Influence of chemical charging parameters on Hydrogen intake on pearlitic steel wires

Abstract: Hydrogen Embrittlement (HE) in steels occurs by hydrogen absorption, leading to a delay or sudden reduction in ductility or maximum load capability. This can happen either during fabrication or in service operations and will mainly depend on the exposure media and the type of steel. The media can be further divided into chemical, electrochemical or gas and material based on the composition, type of phases and microstructure characteristics. The HE behavior of ferritic and austenitic steels has been deeply studied in literature, and it is generally accepted that the higher the Ultimate Tensile Strength (UTS) of steel, the higher the sensitivity to HE. On the other hand, little attention has been paid in the literature to the effect of HE on pearlitic steel wires with mechanical strength above 2 GPa. Therefore, the present study aims to clarify the effect of electrochemical hydrogen charging on HE behavior of drawn pearlite steel wires.

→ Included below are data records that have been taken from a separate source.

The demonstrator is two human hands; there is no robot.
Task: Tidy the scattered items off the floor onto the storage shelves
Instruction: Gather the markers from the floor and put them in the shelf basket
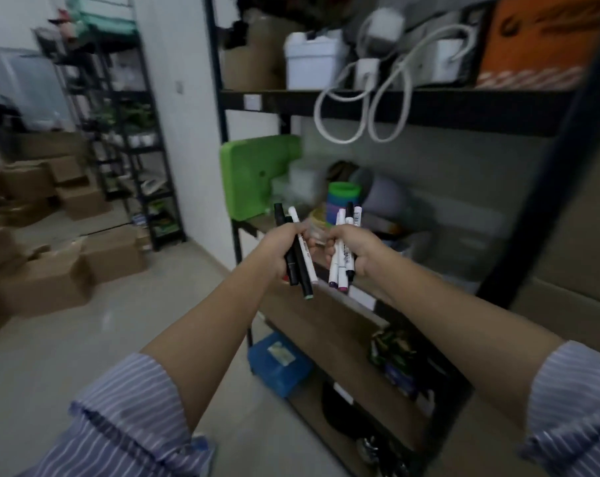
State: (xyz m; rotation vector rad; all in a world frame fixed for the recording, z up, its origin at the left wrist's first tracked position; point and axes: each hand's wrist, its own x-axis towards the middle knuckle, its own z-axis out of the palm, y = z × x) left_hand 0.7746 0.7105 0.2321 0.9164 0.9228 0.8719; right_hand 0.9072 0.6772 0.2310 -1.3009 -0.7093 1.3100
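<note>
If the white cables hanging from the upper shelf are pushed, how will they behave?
The white cables droop in loose loops over the shelf edge, so they are probably floppy and would swing. Their loops hang free below it, so they may snag the markers held by the right hand.

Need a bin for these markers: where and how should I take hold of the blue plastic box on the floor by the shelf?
Probably grip the blue plastic box by its two long side edges, coming from above on the open floor side. It lies flat with its lid up, and its far end is tucked under the wooden shelf. Both hands hold markers now, so free one first.
</note>
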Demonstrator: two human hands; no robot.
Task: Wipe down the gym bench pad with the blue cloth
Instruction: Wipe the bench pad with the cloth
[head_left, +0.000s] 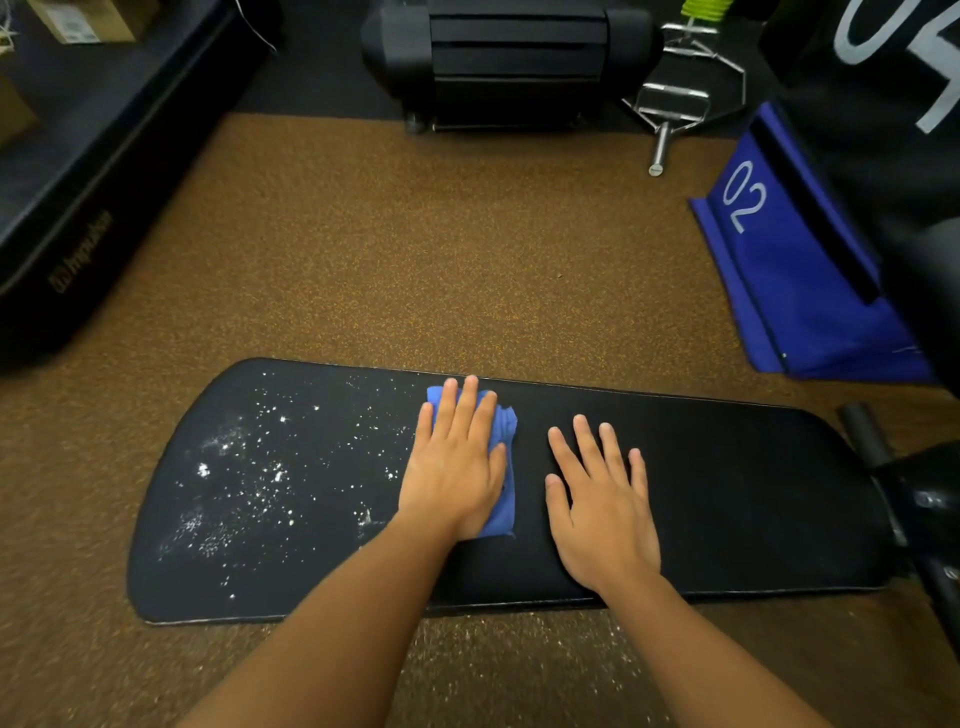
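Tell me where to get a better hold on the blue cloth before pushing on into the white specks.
Probably its right edge. The blue cloth lies flat on the bench pad under the left hand, with bare fabric showing only beyond the thumb and at the fingertips. Curl the thumb over that edge from the right, staying on top.

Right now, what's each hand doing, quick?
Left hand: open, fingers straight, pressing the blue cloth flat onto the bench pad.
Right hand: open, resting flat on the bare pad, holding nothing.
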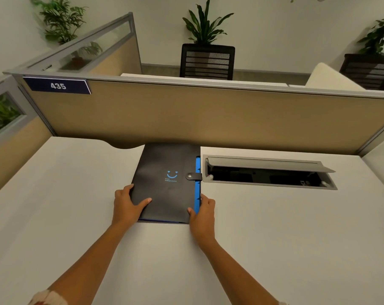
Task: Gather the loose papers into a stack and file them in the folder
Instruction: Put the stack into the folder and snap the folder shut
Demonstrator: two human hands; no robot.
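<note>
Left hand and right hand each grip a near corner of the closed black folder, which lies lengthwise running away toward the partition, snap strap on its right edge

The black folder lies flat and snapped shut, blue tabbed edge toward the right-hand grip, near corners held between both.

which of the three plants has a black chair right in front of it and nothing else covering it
The middle plant, behind the black mesh chair. The left plant stands behind the glass partition; the right plant is cut off by the frame edge.
</note>
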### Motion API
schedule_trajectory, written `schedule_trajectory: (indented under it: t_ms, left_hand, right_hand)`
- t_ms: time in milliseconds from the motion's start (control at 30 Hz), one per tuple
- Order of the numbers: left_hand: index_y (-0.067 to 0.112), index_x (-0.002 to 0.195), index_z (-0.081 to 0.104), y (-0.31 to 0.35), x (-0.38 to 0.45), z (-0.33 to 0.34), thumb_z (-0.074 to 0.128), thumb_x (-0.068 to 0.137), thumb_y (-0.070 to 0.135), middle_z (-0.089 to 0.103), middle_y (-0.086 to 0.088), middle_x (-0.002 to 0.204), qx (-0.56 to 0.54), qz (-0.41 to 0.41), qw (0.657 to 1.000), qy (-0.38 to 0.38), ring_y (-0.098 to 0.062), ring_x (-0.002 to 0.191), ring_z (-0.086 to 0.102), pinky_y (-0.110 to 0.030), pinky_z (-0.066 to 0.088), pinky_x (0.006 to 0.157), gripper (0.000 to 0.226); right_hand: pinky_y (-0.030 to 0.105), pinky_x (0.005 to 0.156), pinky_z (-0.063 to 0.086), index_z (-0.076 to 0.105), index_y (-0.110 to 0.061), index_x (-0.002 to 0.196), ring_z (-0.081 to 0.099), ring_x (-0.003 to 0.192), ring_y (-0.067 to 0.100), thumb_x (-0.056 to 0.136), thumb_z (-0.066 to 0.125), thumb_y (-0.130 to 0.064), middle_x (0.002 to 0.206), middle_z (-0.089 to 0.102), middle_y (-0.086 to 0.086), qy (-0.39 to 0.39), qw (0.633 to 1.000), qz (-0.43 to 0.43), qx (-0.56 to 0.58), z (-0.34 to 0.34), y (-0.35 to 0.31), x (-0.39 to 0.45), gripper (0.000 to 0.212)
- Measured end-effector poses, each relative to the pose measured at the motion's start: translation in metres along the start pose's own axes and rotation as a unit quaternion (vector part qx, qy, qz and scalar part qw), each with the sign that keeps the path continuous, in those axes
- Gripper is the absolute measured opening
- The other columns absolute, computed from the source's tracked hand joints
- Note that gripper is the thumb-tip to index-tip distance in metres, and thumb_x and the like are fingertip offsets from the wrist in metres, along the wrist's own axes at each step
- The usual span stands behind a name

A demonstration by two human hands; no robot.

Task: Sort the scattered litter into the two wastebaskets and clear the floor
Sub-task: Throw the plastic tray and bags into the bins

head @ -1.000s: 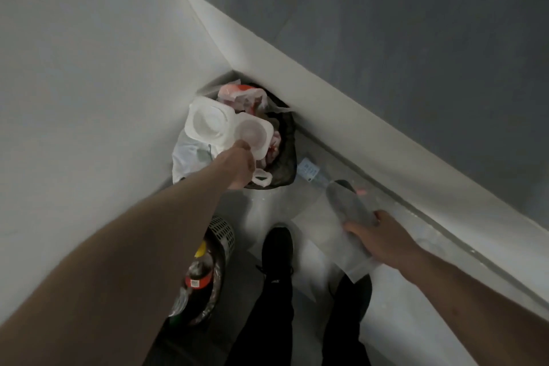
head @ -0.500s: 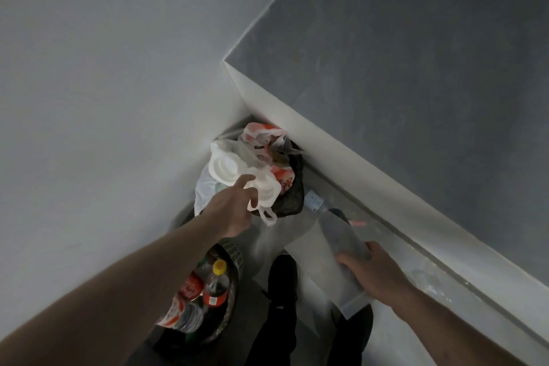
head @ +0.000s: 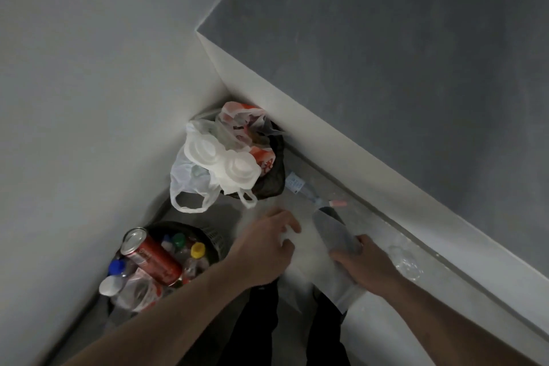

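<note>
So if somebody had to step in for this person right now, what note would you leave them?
Left hand: empty, open, reaching toward the clear bag.
Right hand: holding that bag with a grey item inside.
Done: white cup tray lies atop the full corner wastebasket; near wastebasket holds bottles and a red can.
Left: bin the bag; clear bottle and crumpled plastic remain by the wall.

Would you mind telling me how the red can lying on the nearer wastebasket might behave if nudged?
The red can lies tilted atop loose bottles, so it would probably roll or slide. It looks light, likely empty, though its contents cannot be seen.
</note>
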State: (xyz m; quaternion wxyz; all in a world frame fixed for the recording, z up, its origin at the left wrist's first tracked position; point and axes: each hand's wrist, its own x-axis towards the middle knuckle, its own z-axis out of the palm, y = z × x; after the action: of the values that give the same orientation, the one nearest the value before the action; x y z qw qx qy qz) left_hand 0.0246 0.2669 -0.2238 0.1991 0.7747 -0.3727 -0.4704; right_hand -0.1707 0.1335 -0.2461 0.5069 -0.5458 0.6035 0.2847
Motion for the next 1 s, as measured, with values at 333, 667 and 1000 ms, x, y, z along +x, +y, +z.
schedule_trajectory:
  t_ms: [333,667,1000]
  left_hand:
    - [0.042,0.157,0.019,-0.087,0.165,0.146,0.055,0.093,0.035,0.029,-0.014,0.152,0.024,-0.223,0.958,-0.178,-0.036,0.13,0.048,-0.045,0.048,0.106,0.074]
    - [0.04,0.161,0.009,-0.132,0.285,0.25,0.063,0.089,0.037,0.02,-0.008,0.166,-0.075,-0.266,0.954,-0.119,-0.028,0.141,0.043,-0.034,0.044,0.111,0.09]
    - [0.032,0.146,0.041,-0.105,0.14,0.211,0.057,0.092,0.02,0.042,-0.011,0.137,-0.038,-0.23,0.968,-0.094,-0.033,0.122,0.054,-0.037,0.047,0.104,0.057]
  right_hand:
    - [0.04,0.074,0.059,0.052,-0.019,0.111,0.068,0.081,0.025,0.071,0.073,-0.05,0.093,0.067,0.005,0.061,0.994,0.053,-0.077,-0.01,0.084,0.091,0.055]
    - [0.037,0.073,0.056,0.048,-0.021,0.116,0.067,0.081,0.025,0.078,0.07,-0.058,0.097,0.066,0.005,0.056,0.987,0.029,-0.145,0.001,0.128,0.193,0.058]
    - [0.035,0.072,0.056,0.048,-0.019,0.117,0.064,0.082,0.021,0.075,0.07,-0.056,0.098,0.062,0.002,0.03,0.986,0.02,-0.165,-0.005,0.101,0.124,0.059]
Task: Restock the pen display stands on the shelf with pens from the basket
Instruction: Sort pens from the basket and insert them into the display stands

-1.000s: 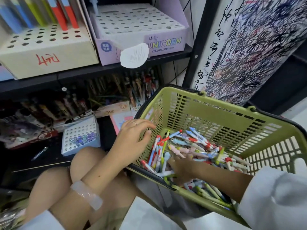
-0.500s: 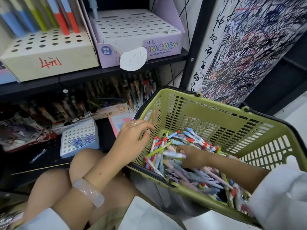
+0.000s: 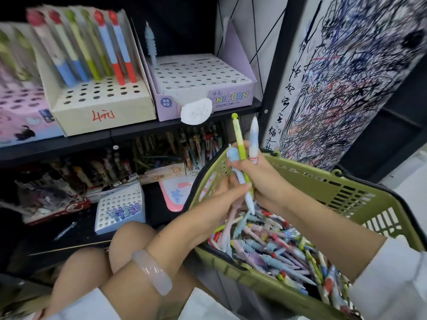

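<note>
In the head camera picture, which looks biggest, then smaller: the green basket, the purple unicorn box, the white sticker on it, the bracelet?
1. green basket
2. purple unicorn box
3. and 4. bracelet and white sticker look alike; the bracelet is nearer the camera, so unranked.

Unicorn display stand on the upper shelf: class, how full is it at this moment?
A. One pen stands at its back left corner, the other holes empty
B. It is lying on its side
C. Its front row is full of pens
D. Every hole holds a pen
A: the unicorn display stand holds a single pale blue pen at its back left corner, with the other visible holes bare.
</note>
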Action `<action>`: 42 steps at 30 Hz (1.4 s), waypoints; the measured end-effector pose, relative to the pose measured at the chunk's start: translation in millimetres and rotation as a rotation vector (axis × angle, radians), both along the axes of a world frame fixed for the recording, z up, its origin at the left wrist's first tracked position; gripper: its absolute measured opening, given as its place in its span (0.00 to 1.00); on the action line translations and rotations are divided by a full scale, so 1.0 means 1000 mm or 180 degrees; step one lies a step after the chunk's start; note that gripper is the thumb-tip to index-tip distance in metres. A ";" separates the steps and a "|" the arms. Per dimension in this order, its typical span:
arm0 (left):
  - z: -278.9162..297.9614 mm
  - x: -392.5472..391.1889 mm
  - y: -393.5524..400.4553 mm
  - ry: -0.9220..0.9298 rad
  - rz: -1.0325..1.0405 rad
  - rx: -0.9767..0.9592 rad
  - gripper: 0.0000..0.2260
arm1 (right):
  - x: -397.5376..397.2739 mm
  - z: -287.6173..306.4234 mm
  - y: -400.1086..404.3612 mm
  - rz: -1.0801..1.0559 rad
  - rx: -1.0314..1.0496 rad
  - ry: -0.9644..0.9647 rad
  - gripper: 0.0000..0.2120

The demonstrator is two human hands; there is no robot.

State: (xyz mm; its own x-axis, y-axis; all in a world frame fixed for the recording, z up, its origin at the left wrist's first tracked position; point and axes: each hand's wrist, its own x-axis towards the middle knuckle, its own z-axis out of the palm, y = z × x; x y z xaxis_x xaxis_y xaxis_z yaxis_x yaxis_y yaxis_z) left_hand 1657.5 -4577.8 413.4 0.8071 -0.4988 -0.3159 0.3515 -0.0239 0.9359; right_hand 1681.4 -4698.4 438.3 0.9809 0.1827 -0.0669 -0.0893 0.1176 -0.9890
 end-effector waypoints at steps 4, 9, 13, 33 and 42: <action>0.014 -0.004 0.016 -0.0196 0.0140 -0.0151 0.20 | 0.000 0.013 0.027 0.0081 -0.0242 -0.0382 0.14; 0.023 0.000 0.037 -0.0345 0.1041 -0.0066 0.11 | 0.004 0.034 0.054 0.0257 0.0229 -0.0637 0.11; 0.037 0.008 0.061 -0.0491 0.1316 -0.0407 0.09 | 0.017 0.054 0.064 -0.0052 0.0543 -0.0557 0.07; 0.067 0.007 0.186 -0.1746 0.1766 0.0009 0.11 | 0.026 0.069 0.212 0.0793 -0.0714 -0.0183 0.17; 0.078 0.009 0.222 -0.1649 0.2482 -0.0463 0.08 | 0.038 0.080 0.230 0.0934 -0.0654 -0.0542 0.20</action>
State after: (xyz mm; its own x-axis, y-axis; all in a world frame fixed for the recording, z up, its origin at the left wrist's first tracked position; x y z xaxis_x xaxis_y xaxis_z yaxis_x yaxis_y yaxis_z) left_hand 1666.0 -4356.3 491.8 0.9518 0.2342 0.1980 -0.2409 0.1717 0.9553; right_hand 1719.1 -4468.8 518.2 0.8893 0.4566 0.0278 0.0775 -0.0904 -0.9929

The materials to be studied are fully pearlitic steel wires with carbon equivalent varied from 0.87 to 0.97 with initial, intermediate and final diameters of 5.5, 2.3 and 1.5 mm. For the charging experiments several factors were varied as pH, hydrogen recombination poison, voltage and charging time. Total and diffusible hydrogen were measured in G8 Galileo via the Impulse and Infrared Furnace and Mass Spectrometer. The HE behavior was evaluated by means of mechanical testing in Zwick Tensile machine with a maximum load capacity of 100 kN at a constant cross speed. The initial microstructure and after fracture were examined by Optical and Scanning Electron Microscopy.

The experimental results are evaluated and discussed as a function of relevant factors for the Hydrogen absorption, critical hydrogen amount, pearlitic morphology of steel, fractography and HE.

Keywords: hydrogen embrittlement, pearlitic steel, hydrogen charging, microstructure.